Taking one paragraph and reworking your words until
they work for you?
<BeckyB> Except the plot has changed by then to
require not just changing a
paragraph, but the entire thing. I'm writing
when I don't know what I want
to write.
<shorty103> yes, that is true, but it that
feeling you get when you reread
you own stuff, it sounds good to you , but to someone
else, well, I think
you understand what I mean. I just wish
sometimes, that I could write
something that means the same thing to that person as
it did to me at the
time that I wrote it
<Casey> that's a problem, Becky.
<BeckyB> But you can't expect it to mean the
same thing to all readers. We
all have different experiences and points of
view. Best to write it in a
way that each get something out of it and expect it
to be different for
everyone.
<BeckyB> that is why I'm working on shorts
right now until the plot of the
novel stabilizes.
<Casey> We understand clearly what we want to
say, but even a single
misplaced word or poorly chosen word can drastically
change your meaning
for someone else.
<shorty103> yes, I do agree with that Becky,
but it to find the
commonality in that topic what ever it is.

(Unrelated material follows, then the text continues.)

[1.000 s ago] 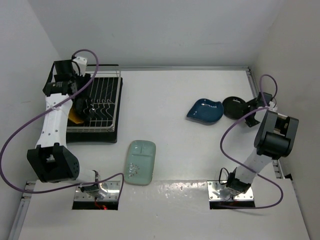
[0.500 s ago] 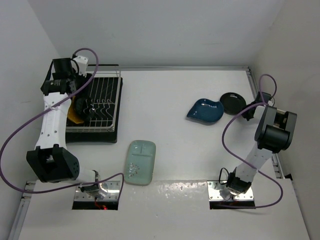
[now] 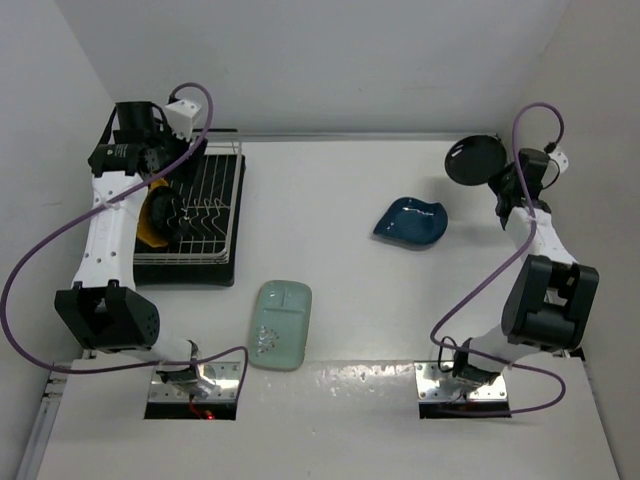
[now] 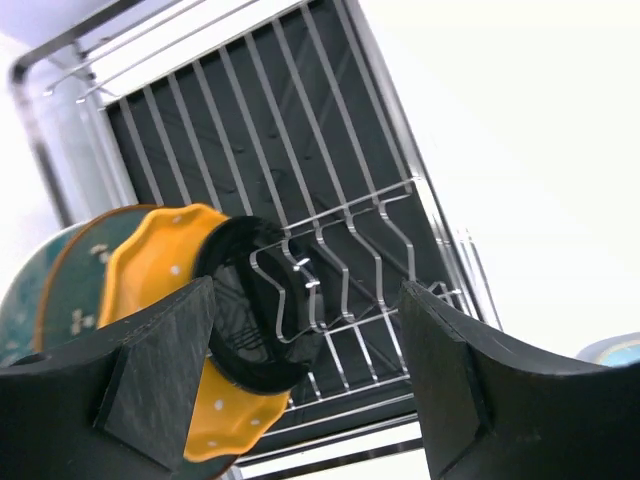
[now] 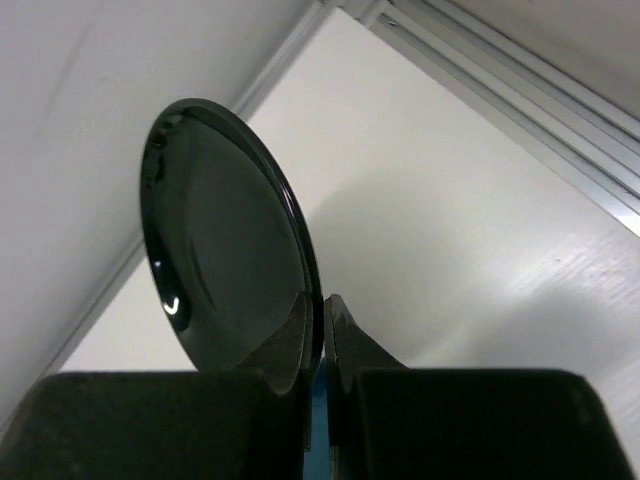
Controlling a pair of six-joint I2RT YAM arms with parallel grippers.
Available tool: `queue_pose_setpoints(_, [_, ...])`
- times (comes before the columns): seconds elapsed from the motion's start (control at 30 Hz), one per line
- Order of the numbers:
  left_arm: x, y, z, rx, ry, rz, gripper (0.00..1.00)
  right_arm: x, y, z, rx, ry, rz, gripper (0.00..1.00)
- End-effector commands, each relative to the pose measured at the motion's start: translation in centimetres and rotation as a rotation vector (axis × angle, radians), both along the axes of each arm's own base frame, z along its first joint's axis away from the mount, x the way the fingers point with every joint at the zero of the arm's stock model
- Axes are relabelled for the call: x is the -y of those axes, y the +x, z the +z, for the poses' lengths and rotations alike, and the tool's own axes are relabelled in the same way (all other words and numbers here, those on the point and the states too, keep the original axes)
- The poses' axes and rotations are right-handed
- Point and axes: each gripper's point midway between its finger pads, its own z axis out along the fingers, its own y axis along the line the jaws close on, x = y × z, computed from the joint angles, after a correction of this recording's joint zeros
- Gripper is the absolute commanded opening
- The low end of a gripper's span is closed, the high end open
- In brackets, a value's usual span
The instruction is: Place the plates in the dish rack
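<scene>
My right gripper (image 3: 500, 175) (image 5: 322, 318) is shut on the rim of a small black plate (image 3: 473, 160) (image 5: 220, 240), holding it on edge in the air near the back right corner. A dark blue leaf-shaped plate (image 3: 410, 222) lies on the table, and a pale mint rectangular tray (image 3: 280, 323) rests near the front. The dish rack (image 3: 205, 200) (image 4: 300, 150) holds a yellow scalloped plate (image 3: 150, 228) (image 4: 150, 270), another black plate (image 3: 168, 210) (image 4: 250, 315) and a teal plate (image 4: 40, 290), all upright. My left gripper (image 3: 150, 158) (image 4: 310, 385) hovers open over the rack with nothing in it.
White walls close in on the left, back and right. A metal rail (image 3: 505, 165) runs along the table's right edge beside the right arm. Purple cables (image 3: 30, 270) loop off both arms.
The right gripper closed on the black plate and lifted it off the table, up toward the back corner. The left gripper rose slightly away from the rack and opened a little more.
</scene>
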Motion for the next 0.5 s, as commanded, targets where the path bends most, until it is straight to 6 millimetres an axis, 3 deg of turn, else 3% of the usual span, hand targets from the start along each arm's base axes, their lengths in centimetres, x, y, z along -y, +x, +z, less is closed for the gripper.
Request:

<BeckyB> Or at least the characters
stabilize. Pregnent, not pregnent,
magic, no magic.
<BeckyB> Or even is the main character a man or
woman.
<Casey> Yep. those are issues that need
to be worked out ahead of time.
<Chipmonk> I get scared to write, like do I
want to go there?
<Casey> Each one presents different
consequences and problems.
<BeckyB> Can you give an example Chip?
<Casey> Yes, Chip. Like, do I want to
address highly controversial topics?
<Casey> At all?
<shorty103> as corny as it sounds, I keep
seeing the same thing," write
what you know" and trying to find a commonality
in that, is like trying to
find a needle in a hay stack.
<Chipmonk> I just heard an interview with Niel
Simon and he said his mind
can't tell the difference between what is reality and
what is his story.
<Chipmonk> He really feels the pain etc. of his
characters.
<Chipmonk> Sometimes its hard knowing that if
you really write it well,
you're going to have to live through it emotionally
with the characters.
<BeckyB> My characters are more real to me than
most people are. You guys
are more real to me than the cashier at the
store. It's pretty normal for
those who develop imagination.
<shorty103> it's the same with my story, or at
least some of it, I did feel
the pain, and the hurt, and I did cry from confusion
of not knowing things
I should have known. I was not street smart at all.
<Chipmonk> Hey, I'm real!
<BeckyB> Of course in my imagination you now
look just like the pictures of
you that I've seen.
<BeckyB> Yep, I interface therefore I am!!!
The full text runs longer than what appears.